Everything he had buried for years—longing, fear, pain—had surged back all at once.

And he had run.

Because feeling…

was forbidden.

He returned to alcohol.

To dark bars.

To bottles too strong.

To endless nights.

He drank to forget.

To sleep.

To stop thinking.

To stop feeling.

But nothing worked.

She was a burn that wouldn't heal.

He was sinking.

Fast.

Hard.

Uncontrolled.

Then one night…

Drunk out of his mind, rage in his stomach, jealousy in his veins…
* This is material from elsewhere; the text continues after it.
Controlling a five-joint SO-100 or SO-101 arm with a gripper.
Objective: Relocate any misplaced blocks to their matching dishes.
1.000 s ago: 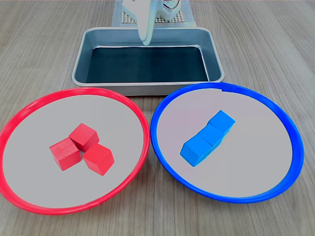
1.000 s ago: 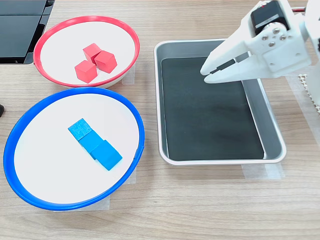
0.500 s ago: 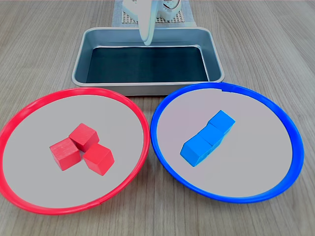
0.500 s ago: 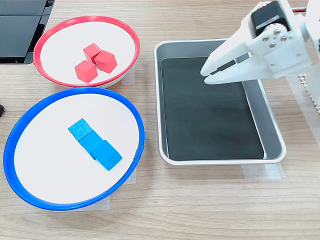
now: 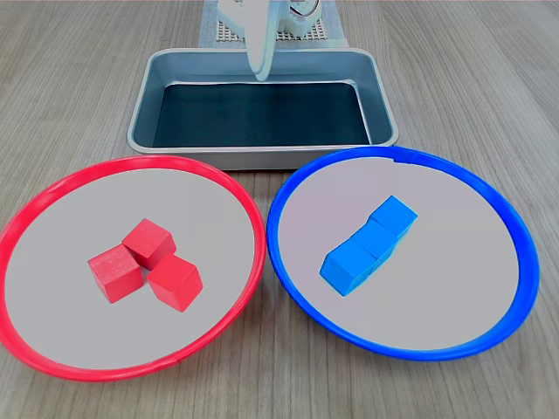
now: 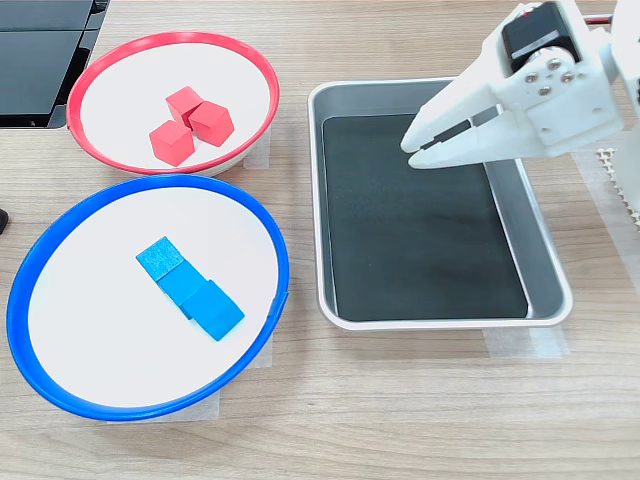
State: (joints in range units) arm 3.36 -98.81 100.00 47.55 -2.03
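Empty, nearly closed, the gripper [image 6: 412, 146] hangs over the silver tray [image 6: 545, 240], well apart from the blue-rimmed dish [image 6: 262, 228] holding three blue cubes [image 6: 187, 288] and the red-rimmed dish [image 6: 260, 70] holding three red cubes [image 6: 188, 122]; sorting looks finished.

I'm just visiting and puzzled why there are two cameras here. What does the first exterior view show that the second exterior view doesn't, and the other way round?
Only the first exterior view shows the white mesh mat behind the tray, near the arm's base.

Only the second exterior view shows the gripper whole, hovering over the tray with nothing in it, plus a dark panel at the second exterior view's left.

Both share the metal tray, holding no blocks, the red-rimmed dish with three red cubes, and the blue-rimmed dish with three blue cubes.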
He collapsed in his apartment.

Breaking everything.

Screaming.

Blood smeared on the walls.

Breath cut by pain and panic.

He thought of her through all of it.

Of her in another man's arms.

Of her saying vows to someone else.

Of her smiling at someone else.

It tore him apart.

Skinned him alive.

Devoured him.

He ended up on his knees in the middle of his wrecked living room, hands trembling, breath erratic:

— I can't let her go… I can't…

And he understood then, in a shattered whisper, in a burst of violent clarity:

I think I love her.

And I think it's going to destroy her.